• Exercise prompt
Find every line below with the string "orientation" and pick it out.

□ □ □ □ □

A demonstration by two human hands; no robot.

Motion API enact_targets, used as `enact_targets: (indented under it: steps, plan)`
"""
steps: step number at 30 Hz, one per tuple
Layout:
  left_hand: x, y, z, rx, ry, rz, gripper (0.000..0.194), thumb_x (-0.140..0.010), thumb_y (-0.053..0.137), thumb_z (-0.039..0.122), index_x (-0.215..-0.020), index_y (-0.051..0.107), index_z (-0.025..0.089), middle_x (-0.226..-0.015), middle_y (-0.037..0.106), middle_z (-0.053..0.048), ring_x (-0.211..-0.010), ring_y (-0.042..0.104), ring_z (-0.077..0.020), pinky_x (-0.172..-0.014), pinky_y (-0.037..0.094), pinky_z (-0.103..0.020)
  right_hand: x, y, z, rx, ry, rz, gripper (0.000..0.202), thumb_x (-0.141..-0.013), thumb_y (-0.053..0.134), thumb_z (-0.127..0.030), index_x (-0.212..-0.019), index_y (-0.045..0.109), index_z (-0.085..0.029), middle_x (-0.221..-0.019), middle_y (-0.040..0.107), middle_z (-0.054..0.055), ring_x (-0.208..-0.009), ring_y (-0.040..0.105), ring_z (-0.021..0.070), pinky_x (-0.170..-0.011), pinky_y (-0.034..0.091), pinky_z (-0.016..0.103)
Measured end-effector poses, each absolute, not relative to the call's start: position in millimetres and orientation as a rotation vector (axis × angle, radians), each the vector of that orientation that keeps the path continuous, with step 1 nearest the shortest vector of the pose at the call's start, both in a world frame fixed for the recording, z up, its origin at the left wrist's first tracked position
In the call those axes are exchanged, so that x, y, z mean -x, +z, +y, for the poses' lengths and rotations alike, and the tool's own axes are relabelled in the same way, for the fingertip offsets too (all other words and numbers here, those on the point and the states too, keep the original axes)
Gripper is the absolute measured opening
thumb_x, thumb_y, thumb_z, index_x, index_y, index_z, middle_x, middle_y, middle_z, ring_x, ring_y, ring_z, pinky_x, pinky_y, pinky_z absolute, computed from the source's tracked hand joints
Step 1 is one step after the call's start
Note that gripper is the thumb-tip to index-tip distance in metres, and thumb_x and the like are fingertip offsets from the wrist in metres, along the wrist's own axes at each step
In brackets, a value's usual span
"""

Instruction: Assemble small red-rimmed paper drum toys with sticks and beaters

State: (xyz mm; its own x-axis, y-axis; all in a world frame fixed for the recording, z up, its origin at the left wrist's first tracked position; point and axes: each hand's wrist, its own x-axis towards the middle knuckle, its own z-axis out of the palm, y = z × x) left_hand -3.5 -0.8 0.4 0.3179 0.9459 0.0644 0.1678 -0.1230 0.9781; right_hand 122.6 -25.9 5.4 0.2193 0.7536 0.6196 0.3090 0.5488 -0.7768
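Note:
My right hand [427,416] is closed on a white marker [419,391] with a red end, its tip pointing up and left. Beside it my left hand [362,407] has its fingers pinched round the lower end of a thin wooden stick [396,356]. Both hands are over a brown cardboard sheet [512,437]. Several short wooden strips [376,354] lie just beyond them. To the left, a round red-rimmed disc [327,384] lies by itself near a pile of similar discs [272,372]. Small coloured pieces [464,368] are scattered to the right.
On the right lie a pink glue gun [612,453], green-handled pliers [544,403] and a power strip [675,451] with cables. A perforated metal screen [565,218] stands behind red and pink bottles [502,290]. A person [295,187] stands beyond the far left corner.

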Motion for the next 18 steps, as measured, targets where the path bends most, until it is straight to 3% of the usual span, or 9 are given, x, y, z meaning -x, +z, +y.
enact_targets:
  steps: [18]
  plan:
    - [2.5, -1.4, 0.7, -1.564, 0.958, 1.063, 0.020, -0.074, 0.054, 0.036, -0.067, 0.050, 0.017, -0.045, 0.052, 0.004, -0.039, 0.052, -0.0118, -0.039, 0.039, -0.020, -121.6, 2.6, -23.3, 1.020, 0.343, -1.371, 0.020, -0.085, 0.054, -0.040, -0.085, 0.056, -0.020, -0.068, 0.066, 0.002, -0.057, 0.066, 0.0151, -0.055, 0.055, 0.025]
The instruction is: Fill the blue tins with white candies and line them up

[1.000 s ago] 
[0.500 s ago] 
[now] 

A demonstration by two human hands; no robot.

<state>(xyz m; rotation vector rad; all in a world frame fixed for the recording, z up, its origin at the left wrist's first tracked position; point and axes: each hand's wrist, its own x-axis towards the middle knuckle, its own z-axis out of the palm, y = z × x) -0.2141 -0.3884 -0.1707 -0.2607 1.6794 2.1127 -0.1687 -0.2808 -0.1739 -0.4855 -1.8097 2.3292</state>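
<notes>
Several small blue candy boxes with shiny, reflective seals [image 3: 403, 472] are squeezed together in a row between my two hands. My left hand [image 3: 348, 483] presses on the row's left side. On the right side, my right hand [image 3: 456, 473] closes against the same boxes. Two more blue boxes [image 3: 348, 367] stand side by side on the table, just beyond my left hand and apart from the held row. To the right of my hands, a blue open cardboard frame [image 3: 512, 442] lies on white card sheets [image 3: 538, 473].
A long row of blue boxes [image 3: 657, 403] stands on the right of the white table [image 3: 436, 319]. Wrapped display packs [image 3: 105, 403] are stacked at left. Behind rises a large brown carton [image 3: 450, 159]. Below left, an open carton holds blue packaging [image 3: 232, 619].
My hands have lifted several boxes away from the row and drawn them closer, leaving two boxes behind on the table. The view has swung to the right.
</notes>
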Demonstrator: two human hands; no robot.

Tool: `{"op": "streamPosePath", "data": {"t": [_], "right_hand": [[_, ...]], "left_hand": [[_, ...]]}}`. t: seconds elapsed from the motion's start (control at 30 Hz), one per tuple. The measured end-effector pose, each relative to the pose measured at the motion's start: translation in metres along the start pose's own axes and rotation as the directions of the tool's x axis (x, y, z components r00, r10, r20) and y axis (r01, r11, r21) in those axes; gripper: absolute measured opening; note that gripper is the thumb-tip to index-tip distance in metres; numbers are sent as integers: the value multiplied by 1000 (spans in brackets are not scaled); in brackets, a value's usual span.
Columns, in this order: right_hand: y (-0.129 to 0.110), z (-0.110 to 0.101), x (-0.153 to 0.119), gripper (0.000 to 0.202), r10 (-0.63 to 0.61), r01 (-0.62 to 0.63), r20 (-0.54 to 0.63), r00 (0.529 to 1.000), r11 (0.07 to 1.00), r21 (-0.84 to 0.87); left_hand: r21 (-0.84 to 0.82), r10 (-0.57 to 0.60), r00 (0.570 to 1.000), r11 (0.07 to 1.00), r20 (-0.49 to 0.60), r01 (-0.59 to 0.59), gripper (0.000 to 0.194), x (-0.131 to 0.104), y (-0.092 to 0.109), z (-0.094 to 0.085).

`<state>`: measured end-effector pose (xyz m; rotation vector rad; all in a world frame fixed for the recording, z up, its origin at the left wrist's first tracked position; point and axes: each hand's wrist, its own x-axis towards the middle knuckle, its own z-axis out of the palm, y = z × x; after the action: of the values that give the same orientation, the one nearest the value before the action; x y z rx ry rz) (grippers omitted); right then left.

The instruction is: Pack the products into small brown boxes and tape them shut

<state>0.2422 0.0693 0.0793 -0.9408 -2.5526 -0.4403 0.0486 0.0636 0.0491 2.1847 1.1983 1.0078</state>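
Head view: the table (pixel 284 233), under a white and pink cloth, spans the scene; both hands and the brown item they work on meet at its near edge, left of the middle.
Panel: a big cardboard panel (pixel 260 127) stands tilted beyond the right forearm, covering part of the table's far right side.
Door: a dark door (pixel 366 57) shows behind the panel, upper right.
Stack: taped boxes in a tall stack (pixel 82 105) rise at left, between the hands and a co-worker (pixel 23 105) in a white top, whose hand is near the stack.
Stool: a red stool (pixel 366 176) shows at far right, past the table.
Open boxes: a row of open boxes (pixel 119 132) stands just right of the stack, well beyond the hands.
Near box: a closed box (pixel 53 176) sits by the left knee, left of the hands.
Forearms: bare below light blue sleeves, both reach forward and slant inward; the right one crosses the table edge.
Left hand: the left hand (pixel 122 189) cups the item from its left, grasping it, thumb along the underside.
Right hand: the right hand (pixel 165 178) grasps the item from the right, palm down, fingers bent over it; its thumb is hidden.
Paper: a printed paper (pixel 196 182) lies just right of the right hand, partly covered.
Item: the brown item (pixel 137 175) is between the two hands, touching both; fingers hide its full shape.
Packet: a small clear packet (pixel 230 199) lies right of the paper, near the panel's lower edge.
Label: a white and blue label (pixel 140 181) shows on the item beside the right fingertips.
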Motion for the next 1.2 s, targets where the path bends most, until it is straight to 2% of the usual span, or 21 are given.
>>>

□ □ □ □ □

• Written solution
Measured end-effector poses, each absolute, not relative to the call's start: position in millimetres and orientation as a rotation vector (axis × angle, radians), each the vector of that orientation that keeps the path continuous, with step 1 nearest the shortest vector of the pose at the call's start, both in a world frame fixed for the recording, z up, its origin at the left wrist's first tracked position
`<state>`: measured end-effector pose (xyz m; rotation vector rad; all in a world frame fixed for the recording, z up, its origin at the left wrist's first tracked position; point and axes: each hand's wrist, its own x-axis towards the middle knuckle, its own z-axis out of the palm, y = z × x; after the action: of the values that give the same orientation, the one nearest the value before the action; x y z rx ry rz) (grippers omitted); right then left.

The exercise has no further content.